*YOUR ASSIGNMENT*. Please print, exactly, only the lines in the entries below from the line that has "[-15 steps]" through the line that has "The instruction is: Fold". Pictures don't go in.

*TASK INPUTS*.
------------------------------------------------
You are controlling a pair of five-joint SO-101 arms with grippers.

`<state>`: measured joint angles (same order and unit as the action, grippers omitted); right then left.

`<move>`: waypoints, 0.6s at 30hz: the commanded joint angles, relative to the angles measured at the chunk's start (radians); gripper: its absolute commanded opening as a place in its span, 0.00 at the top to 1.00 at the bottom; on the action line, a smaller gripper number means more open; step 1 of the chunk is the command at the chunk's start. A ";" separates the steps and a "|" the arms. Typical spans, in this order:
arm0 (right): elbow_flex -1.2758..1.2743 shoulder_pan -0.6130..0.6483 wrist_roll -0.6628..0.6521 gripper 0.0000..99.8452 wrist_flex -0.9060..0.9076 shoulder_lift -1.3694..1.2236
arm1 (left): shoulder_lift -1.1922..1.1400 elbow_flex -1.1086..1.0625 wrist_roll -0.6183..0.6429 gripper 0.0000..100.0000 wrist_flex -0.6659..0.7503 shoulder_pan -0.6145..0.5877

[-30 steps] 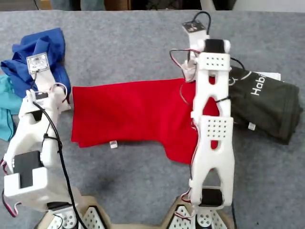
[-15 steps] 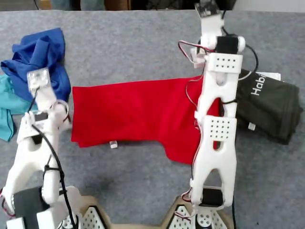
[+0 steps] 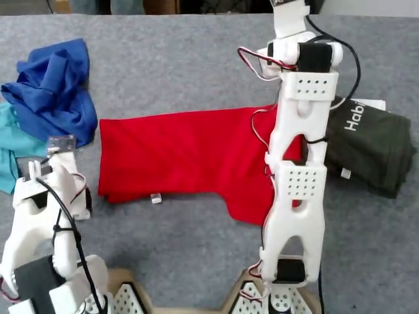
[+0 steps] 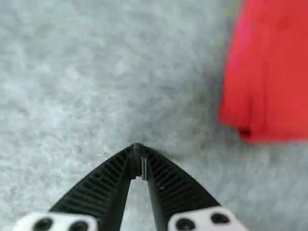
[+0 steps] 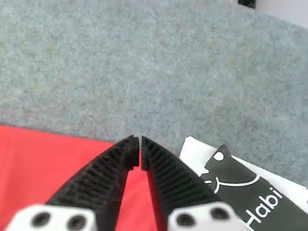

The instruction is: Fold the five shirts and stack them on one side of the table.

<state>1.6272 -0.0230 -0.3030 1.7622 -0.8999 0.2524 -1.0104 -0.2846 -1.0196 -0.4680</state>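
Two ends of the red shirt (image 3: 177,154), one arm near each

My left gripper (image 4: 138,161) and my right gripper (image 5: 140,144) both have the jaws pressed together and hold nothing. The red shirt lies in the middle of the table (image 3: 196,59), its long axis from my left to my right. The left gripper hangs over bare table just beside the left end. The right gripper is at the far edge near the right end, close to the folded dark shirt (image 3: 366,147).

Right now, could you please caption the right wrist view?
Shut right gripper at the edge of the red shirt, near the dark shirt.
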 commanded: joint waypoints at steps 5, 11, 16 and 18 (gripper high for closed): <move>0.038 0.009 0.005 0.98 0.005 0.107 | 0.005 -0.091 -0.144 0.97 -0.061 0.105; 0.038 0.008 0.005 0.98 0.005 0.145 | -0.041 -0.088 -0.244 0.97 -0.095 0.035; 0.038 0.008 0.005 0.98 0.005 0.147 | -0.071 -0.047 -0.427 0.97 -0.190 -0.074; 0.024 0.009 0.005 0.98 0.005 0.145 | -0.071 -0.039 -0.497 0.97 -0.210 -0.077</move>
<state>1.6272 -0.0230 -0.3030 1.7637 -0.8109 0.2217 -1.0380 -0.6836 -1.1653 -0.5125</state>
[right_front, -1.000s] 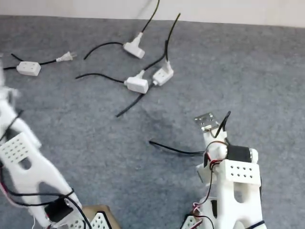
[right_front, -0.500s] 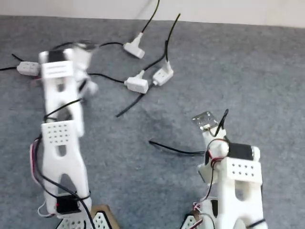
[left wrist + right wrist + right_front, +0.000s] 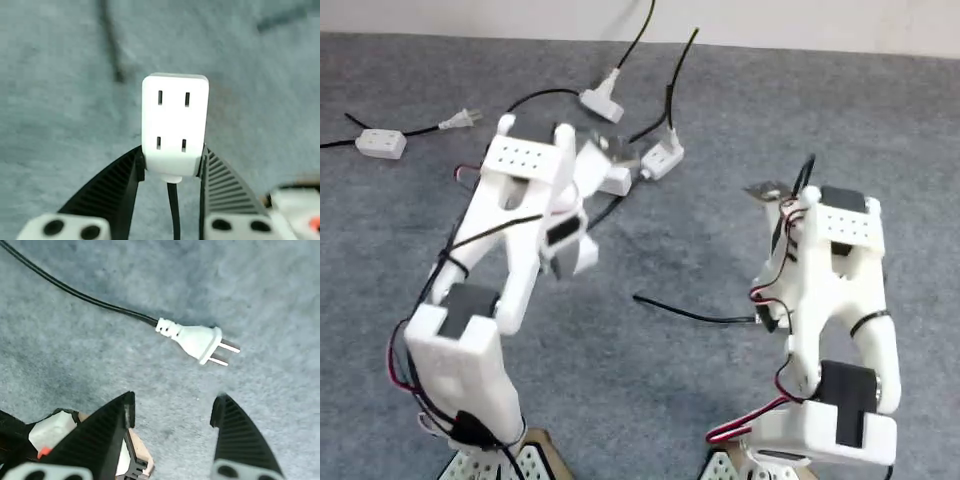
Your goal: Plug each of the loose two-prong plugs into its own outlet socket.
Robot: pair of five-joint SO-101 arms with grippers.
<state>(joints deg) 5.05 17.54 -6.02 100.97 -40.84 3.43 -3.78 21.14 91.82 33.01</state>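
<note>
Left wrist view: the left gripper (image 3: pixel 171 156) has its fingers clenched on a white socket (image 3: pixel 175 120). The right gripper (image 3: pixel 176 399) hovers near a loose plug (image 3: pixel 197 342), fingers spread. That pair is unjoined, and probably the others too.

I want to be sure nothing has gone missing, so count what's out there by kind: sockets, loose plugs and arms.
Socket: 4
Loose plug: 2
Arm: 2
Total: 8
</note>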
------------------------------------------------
*EXERCISE SOLUTION*.
[-15 steps] 
[+0 steps] 
[+0 steps] 
[+0 steps] 

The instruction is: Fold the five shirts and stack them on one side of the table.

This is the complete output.